### Required work
An image-free reproduction of the data below is needed: print it exactly.

──────────

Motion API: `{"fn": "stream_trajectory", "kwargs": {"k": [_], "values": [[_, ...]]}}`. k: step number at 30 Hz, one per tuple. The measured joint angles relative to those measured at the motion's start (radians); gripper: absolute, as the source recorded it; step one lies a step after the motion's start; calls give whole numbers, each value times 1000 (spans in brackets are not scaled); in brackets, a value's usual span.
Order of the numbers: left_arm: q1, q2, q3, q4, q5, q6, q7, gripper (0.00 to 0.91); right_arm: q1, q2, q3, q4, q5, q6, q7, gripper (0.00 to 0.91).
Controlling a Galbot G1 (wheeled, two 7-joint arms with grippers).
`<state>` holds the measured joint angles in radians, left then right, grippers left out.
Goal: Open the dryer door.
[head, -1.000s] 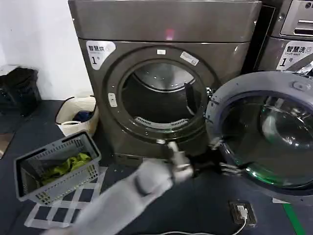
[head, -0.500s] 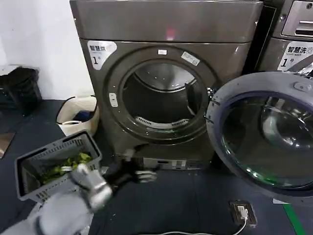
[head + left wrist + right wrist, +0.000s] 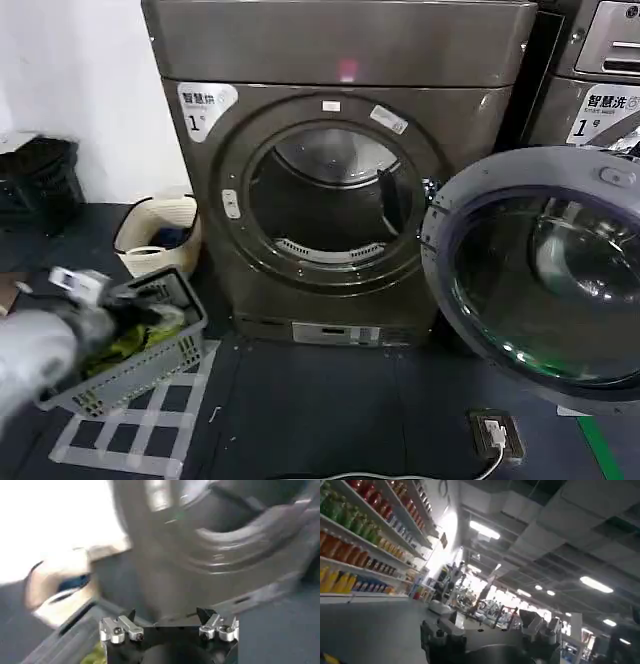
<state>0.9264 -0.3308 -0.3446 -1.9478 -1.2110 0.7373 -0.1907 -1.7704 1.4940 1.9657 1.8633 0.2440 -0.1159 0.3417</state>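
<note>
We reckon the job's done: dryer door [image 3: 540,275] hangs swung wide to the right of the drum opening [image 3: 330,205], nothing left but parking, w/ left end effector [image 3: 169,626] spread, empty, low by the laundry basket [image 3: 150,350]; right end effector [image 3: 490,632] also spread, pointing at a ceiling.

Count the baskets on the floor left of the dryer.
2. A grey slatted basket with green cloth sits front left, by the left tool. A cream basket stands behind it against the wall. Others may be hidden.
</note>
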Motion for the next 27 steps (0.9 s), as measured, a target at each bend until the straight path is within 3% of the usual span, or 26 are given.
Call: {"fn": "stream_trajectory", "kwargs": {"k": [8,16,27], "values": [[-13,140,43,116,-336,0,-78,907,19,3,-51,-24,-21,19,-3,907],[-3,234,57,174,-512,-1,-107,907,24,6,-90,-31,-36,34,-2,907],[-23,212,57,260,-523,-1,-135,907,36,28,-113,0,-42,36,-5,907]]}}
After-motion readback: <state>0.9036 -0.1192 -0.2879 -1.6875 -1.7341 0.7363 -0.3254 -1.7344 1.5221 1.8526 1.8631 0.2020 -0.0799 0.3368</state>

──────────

### Your response
Motion API: `{"fn": "stream_trajectory", "kwargs": {"k": [_], "values": [[_, ...]]}}`. k: step number at 30 Hz, one per tuple. The measured joint angles relative to those measured at the motion's start (radians); gripper: absolute, as the source recorded it; step one lies a step after the motion's start; calls give whole numbers, each value times 1000 (spans in brackets are not scaled); in brackets, a value's usual span.
Order of the numbers: left_arm: q1, q2, q3, q4, q5, q6, q7, gripper (0.00 to 0.91); right_arm: q1, q2, q3, q4, q5, q6, q7, gripper (0.00 to 0.91).
Controlling a Galbot G1 (wheeled, two 7-joint arms with grippers).
`<state>` holds the measured joint angles in radians, left then right, grippers left out.
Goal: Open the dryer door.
[head, -1.000s] 
[head, -0.500s] 
[head + left wrist + right wrist, +0.000s] 
<state>0.9264 -0.3308 -0.3446 -1.9478 -1.2110 0.7373 -0.1907 -1.7704 1.4940 1.9657 1.8633 0.2440 -0.1159 0.3417</state>
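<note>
We reckon the job's done: dryer door [image 3: 540,275] hangs swung wide to the right of the drum opening [image 3: 330,205], nothing left but parking, w/ left end effector [image 3: 169,626] spread, empty, low by the laundry basket [image 3: 150,350]; right end effector [image 3: 490,632] also spread, pointing at a ceiling.

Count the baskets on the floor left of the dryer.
2. A grey slatted basket with green cloth sits front left, by the left tool. A cream basket stands behind it against the wall. Others may be hidden.
</note>
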Motion for the next 27 steps (0.9 s), as measured, a target at each bend until the straight path is within 3% of the usual span, or 26 are given.
Call: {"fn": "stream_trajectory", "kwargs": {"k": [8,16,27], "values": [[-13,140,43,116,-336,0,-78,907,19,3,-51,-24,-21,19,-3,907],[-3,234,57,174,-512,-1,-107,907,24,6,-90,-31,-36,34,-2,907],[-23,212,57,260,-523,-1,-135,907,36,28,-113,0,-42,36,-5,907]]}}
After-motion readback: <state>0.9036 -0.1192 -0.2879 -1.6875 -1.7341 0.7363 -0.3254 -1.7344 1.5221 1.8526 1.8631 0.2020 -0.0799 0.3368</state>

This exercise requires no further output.